I’ve already signed. Do you know Team Chinese Vitamins?
So last weekends results are down to the ginseng inhaler, your “Team Doctor” proscribed because you get out of breath when you climb 14 flights of stairs. Congratulations on the contract.
I’m pretty sure he’s a doctor. All the guys down at the gym call him “Doc.”
Ozone doping? That’s how you get caught. Rank amateurs, in my opinion. Stick with troposphere doping, good sir, if you decide to continue on with your “ways.” http://www.cyclingnews.com/news/favourites-meeusen-sweeck-excluded-from-cross-worlds
How in the hell did I miss that? Wow.
It makes volcano doping look like child’s play.

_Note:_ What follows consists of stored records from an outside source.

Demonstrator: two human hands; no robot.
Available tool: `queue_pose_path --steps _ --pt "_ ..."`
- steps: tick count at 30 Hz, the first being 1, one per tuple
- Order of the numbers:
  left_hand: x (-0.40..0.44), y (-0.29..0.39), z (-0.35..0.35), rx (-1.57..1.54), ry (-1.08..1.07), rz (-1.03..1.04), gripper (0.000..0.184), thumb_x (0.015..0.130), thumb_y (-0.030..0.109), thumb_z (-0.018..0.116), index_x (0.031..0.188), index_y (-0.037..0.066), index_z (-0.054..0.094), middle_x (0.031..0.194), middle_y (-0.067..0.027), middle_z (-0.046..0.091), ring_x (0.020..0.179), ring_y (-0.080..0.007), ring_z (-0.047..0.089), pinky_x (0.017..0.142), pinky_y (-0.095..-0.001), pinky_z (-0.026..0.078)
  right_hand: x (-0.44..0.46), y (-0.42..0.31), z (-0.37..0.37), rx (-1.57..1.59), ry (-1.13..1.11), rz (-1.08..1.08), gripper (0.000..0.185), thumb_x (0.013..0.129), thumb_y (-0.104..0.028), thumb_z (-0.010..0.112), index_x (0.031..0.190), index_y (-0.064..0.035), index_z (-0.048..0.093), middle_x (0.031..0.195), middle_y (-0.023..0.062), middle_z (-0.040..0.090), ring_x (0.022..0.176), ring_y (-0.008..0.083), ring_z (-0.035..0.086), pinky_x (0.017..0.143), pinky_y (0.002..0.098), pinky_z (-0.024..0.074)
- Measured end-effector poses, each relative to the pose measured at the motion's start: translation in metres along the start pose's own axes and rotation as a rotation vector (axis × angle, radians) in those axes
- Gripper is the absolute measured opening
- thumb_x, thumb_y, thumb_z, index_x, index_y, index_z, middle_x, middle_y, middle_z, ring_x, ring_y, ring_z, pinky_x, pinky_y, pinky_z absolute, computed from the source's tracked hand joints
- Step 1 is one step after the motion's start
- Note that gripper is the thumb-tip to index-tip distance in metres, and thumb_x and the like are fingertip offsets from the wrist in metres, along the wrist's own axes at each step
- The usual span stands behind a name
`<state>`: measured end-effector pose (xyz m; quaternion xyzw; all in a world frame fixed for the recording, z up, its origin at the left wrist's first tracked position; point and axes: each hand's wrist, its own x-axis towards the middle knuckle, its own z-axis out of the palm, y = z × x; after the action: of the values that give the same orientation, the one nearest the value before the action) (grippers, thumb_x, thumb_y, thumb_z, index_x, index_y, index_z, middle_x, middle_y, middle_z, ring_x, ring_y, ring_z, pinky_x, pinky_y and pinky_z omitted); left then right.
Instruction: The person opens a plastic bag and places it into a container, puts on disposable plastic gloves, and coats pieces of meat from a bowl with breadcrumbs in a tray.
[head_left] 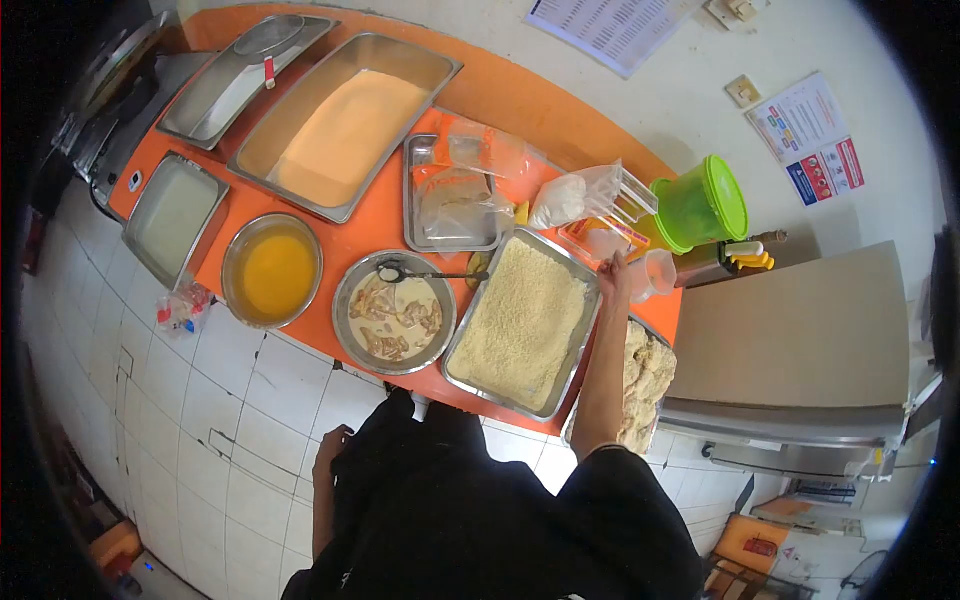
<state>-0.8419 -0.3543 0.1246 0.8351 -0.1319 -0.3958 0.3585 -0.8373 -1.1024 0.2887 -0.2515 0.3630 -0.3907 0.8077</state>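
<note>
My right hand (613, 278) reaches over the right edge of a metal tray of pale, crumbly flour (520, 320). Its fingers are bunched together beside a clear plastic cup (655, 272) and a packet with orange and yellow print (605, 238); whatever they grip is too small to make out. Under my right forearm, a second tray holds coated, lumpy pieces (645, 385). My left hand (332, 447) hangs at my side, away from the table, loosely open with nothing visible in it. Left of the flour, a steel bowl (343, 335) contains meat pieces in milky liquid, with a black-handled spoon (400, 273) across it.
A bowl of yellow liquid (275, 270) and deep metal pans (340, 140) occupy the left of the orange table. Plastic bags lie on a small tray (415, 225) at the back. A lidded green bucket (700, 205) stands near knives with yellow handles (755, 260). To the right is a large appliance (800, 330).
</note>
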Motion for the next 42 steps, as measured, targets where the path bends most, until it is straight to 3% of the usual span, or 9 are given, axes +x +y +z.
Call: queue_pose_path --steps 3,10,18,21,27,33,37,40,42 --pt "0.003 0.062 -0.03 0.285 0.067 0.047 0.022 0.087 0.01 0.055 0.108 0.005 0.063 0.093 -0.0203 0.069 0.089 -0.0354 0.067 0.078 -0.0415 0.053 -0.063 0.011 -0.004 -0.007 0.024 0.024 0.01 0.091 -0.011 0.065 0.095 -0.0066 0.058 0.067 0.0005 0.056 0.058 0.0106 0.052 0.053 0.0241 0.0421" --pt "-0.018 0.279 -0.083 -0.377 -0.174 0.348 0.027 0.094 0.014 0.059 0.117 -0.001 0.059 0.102 -0.0124 0.068 0.095 -0.0228 0.066 0.087 -0.0343 0.05 -0.245 0.059 0.01 -0.099 -0.217 0.273 0.021 0.097 -0.019 0.055 0.111 -0.0044 0.059 0.096 0.0045 0.064 0.078 0.015 0.06 0.064 0.0281 0.0477" --pt "0.008 0.329 -0.022 -1.186 -0.362 0.106 0.034 0.097 0.022 0.058 0.124 0.002 0.054 0.114 -0.0089 0.062 0.104 -0.0156 0.06 0.091 -0.0301 0.047 -0.355 0.118 0.026 -0.751 -0.618 0.469 0.028 0.095 -0.01 0.055 0.122 -0.0029 0.057 0.106 0.0055 0.066 0.094 0.0139 0.062 0.079 0.0297 0.05" --pt "0.017 0.319 -0.028 -0.552 -0.347 0.348 0.034 0.095 0.02 0.062 0.123 0.001 0.055 0.111 -0.0082 0.064 0.099 -0.0143 0.062 0.085 -0.0285 0.05 -0.369 0.132 0.038 -0.823 -0.701 0.274 0.027 0.093 -0.004 0.058 0.119 -0.0024 0.057 0.104 0.0061 0.066 0.093 0.013 0.061 0.079 0.0278 0.0495" --pt "0.005 0.323 -0.028 -0.558 -0.089 0.3 0.026 0.089 0.01 0.067 0.112 0.0 0.062 0.091 -0.0052 0.068 0.08 -0.0084 0.064 0.065 -0.0218 0.05 -0.379 0.128 0.049 -0.776 -0.358 0.192 0.038 0.093 -0.008 0.061 0.128 -0.0058 0.047 0.112 0.0093 0.063 0.099 0.0132 0.06 0.083 0.0272 0.0491" --pt "-0.012 0.326 -0.05 -0.61 0.038 0.205 0.02 0.087 0.011 0.067 0.104 0.0 0.066 0.076 -0.0053 0.067 0.063 -0.0071 0.06 0.054 -0.0228 0.045 -0.387 0.126 0.049 -0.76 -0.815 0.395 0.08 0.09 -0.037 0.067 0.147 -0.0147 0.016 0.133 0.0134 0.047 0.123 0.0236 0.048 0.1 0.0407 0.0429" --pt "-0.018 0.317 -0.056 -0.502 0.272 0.208 0.018 0.087 0.011 0.068 0.1 -0.001 0.066 0.078 -0.0064 0.067 0.064 -0.009 0.061 0.055 -0.0243 0.046 -0.388 0.125 0.049 -0.465 -0.851 0.566 0.073 0.091 -0.016 0.065 0.146 -0.0135 0.018 0.133 0.0121 0.047 0.122 0.0249 0.049 0.1 0.0402 0.0419" --pt "-0.031 0.317 -0.055 -0.478 0.28 0.203 0.021 0.089 0.011 0.067 0.105 -0.002 0.063 0.088 -0.0076 0.069 0.067 -0.0116 0.063 0.056 -0.0265 0.048 -0.382 0.137 0.046 -1.045 -0.891 0.11 0.034 0.086 0.004 0.056 0.12 -0.0008 0.058 0.125 0.0107 0.057 0.108 0.0154 0.059 0.088 0.0293 0.0494" --pt "-0.037 0.321 -0.055 -0.752 0.188 0.21 0.029 0.091 0.011 0.066 0.116 0.0 0.058 0.091 -0.0057 0.068 0.063 -0.008 0.061 0.053 -0.0222 0.046 -0.378 0.134 0.05 -1.004 -0.756 0.229 0.026 0.087 0.005 0.056 0.112 0.0003 0.062 0.117 0.009 0.061 0.103 0.0143 0.061 0.086 0.0288 0.0503"
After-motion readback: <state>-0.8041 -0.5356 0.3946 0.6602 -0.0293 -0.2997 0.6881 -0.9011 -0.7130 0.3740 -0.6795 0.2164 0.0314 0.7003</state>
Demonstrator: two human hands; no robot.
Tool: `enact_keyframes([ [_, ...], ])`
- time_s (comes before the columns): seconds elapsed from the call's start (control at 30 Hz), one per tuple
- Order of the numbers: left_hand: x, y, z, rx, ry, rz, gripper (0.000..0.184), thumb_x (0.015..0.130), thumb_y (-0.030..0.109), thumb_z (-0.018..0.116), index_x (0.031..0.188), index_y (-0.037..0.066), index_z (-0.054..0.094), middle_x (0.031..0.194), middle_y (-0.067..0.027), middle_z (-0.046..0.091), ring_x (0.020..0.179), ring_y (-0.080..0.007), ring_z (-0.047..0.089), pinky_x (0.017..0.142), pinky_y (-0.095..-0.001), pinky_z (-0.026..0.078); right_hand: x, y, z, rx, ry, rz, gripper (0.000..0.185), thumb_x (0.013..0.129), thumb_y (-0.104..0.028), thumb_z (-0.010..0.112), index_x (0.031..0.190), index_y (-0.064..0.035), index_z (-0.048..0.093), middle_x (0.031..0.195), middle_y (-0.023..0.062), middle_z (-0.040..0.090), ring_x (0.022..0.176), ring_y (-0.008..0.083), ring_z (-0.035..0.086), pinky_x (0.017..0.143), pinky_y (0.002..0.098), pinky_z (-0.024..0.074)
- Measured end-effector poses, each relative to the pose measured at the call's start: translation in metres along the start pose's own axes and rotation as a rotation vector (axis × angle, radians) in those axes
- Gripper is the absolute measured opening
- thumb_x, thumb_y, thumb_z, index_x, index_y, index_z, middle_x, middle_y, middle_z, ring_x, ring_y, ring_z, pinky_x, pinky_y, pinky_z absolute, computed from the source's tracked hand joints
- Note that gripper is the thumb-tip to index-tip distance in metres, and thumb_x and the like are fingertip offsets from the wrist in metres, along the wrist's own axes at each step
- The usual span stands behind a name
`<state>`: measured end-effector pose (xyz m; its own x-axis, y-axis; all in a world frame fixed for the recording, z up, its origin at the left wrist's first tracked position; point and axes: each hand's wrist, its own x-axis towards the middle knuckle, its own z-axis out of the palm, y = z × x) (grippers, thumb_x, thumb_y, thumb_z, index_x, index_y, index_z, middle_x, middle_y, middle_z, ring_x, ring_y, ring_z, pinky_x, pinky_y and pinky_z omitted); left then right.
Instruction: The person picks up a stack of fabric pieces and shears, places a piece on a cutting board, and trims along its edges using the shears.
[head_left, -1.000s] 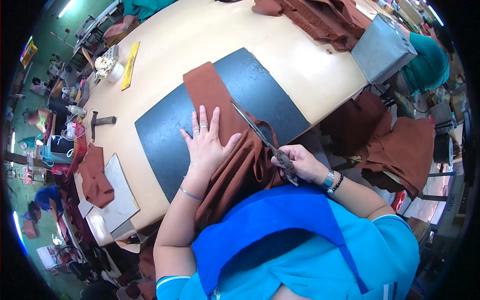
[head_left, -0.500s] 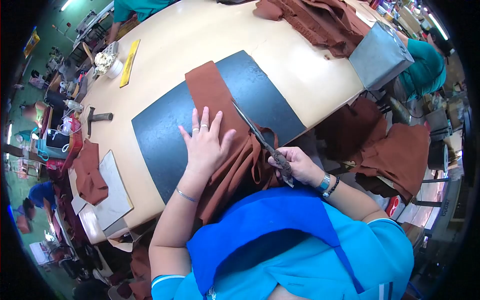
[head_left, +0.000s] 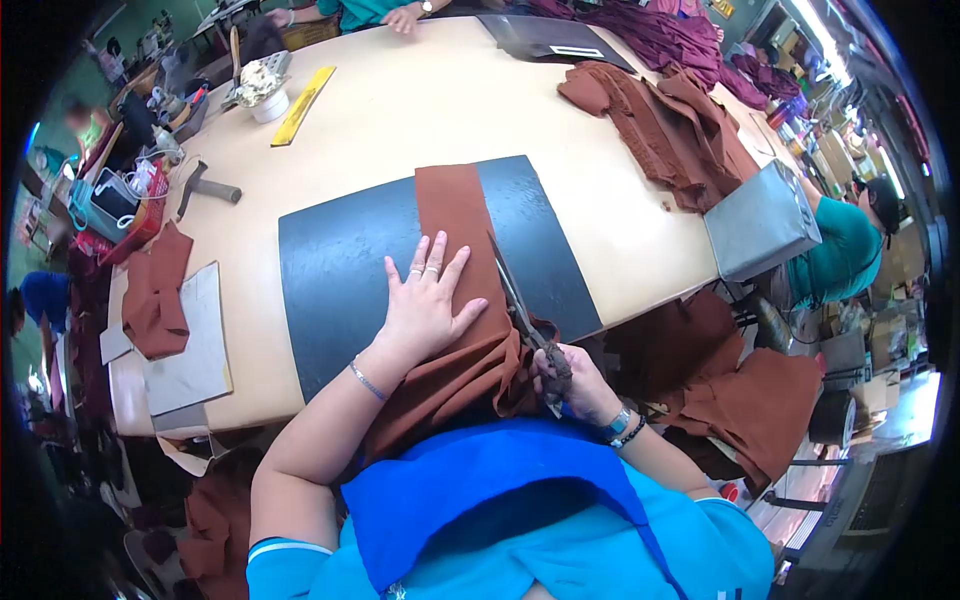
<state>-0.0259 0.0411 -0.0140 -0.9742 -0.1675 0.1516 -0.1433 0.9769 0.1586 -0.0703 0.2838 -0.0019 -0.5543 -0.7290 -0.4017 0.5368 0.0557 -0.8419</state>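
A strip of brown material (head_left: pixel 455 200) lies over a black mat (head_left: pixel 350 250), its lower part bunched in folds near my apron. My left hand (head_left: pixel 425 305) rests flat on the strip with its fingers spread. My right hand (head_left: pixel 580 385) is closed round the wrapped handles of long scissors (head_left: pixel 510 290). The blades point up and away, along the strip's right edge. The folds hide part of the right fingers and of the material by the handles.
A yellow ruler (head_left: pixel 303 106), a white tub (head_left: pixel 266 100) and a hammer (head_left: pixel 205 190) lie at the left. A metal box (head_left: pixel 760 225) stands on the right edge, near brown material (head_left: pixel 690 140). Co-workers are at the far side (head_left: pixel 370 12) and right (head_left: pixel 838 245).
The view has turned and tilted up, showing more of the table's far side. My left hand still lies on the strip, and my right hand still holds the scissors beside it.
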Motion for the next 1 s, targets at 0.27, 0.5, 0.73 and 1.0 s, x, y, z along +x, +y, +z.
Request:
enact_keyframes([
  [0.27, -0.005, 0.006, 0.001, -0.005, -0.009, -0.022, 0.072, 0.087, 0.060, 0.044, 0.143, 0.016, 0.033, 0.151, -0.0185, 0.020, 0.140, -0.0364, 0.018, 0.100, -0.0718, 0.015, -0.006, -0.003, 0.000, -0.077, -0.013, 0.038, 0.017, 0.091, -0.026, 0.060, 0.090, -0.0089, 0.060, 0.069, -0.0037, 0.058, 0.061, 0.0043, 0.055, 0.052, 0.0194, 0.0428],
  [0.5, -0.017, 0.022, -0.004, -0.019, -0.020, -0.014, 0.074, 0.085, 0.060, 0.046, 0.143, 0.016, 0.033, 0.151, -0.0190, 0.019, 0.140, -0.0367, 0.018, 0.098, -0.0734, 0.017, -0.004, -0.001, 0.000, -0.002, 0.021, 0.028, 0.017, 0.091, -0.025, 0.060, 0.093, -0.0086, 0.060, 0.077, -0.0026, 0.059, 0.065, 0.0050, 0.056, 0.057, 0.0204, 0.0450],
  [0.73, -0.019, 0.022, -0.003, -0.022, -0.028, -0.017, 0.075, 0.085, 0.060, 0.046, 0.143, 0.016, 0.033, 0.151, -0.0196, 0.019, 0.139, -0.0376, 0.018, 0.098, -0.0736, 0.017, -0.008, 0.000, -0.002, -0.088, -0.024, 0.011, 0.018, 0.091, -0.026, 0.061, 0.095, -0.0081, 0.060, 0.078, -0.0027, 0.059, 0.066, 0.0057, 0.056, 0.057, 0.0205, 0.0448],
  [1.0, -0.033, 0.035, -0.006, -0.023, -0.049, 0.028, 0.075, 0.085, 0.061, 0.044, 0.143, 0.015, 0.033, 0.151, -0.0208, 0.019, 0.139, -0.0386, 0.018, 0.097, -0.0739, 0.017, -0.003, -0.001, 0.003, 0.001, 0.076, -0.008, 0.022, 0.091, -0.030, 0.060, 0.091, -0.0085, 0.058, 0.076, -0.0023, 0.056, 0.066, 0.0069, 0.056, 0.059, 0.0204, 0.0440],
])
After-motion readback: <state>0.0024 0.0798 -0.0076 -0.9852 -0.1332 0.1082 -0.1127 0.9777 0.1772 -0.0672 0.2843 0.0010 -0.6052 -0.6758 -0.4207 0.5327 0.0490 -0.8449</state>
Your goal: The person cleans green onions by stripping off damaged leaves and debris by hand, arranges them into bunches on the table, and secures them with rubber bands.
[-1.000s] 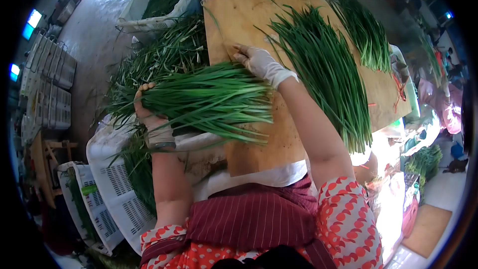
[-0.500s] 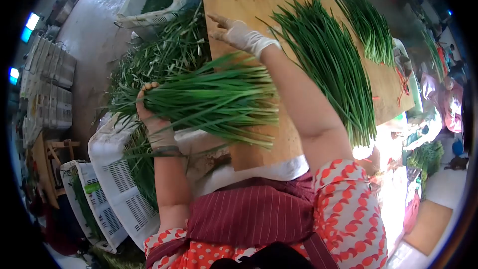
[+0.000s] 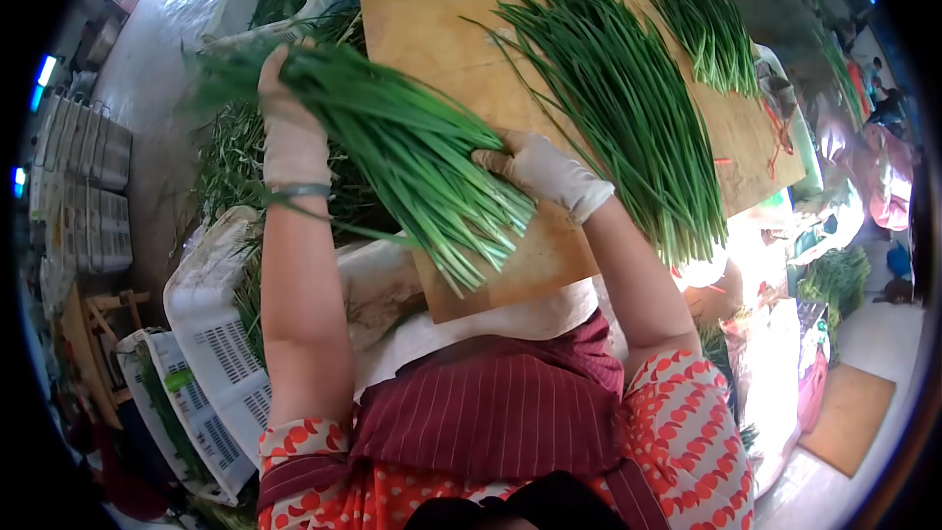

Here in the LA Basin, we have substantial ozone in the atmosphere. So if you’re in LA, you’re doping, by default.
I still don’t know how I missed that story.
Can we reverse global warming by cancelling all bike races?
No, but we would free up 99% of the capacity on the Internet.
Things aren’t so bad for Stuart, he has a new job. http://www.smh.com.au/executive-style/fitness/stuart-ogradys-private-tour-down-under-20150121-12tuy7.html
This is a phase. Having to shepherd wankers around will drive him insane. Lots of pros try this avenue and all abandon it sooner rather than later. Peter van Petegem, Steve Bauer, Lemond, Phinney (Sr.). It’s as if you were a retired chef at a 5-star restaurant and had to spend your retirement working the burger machine at McDonald’s.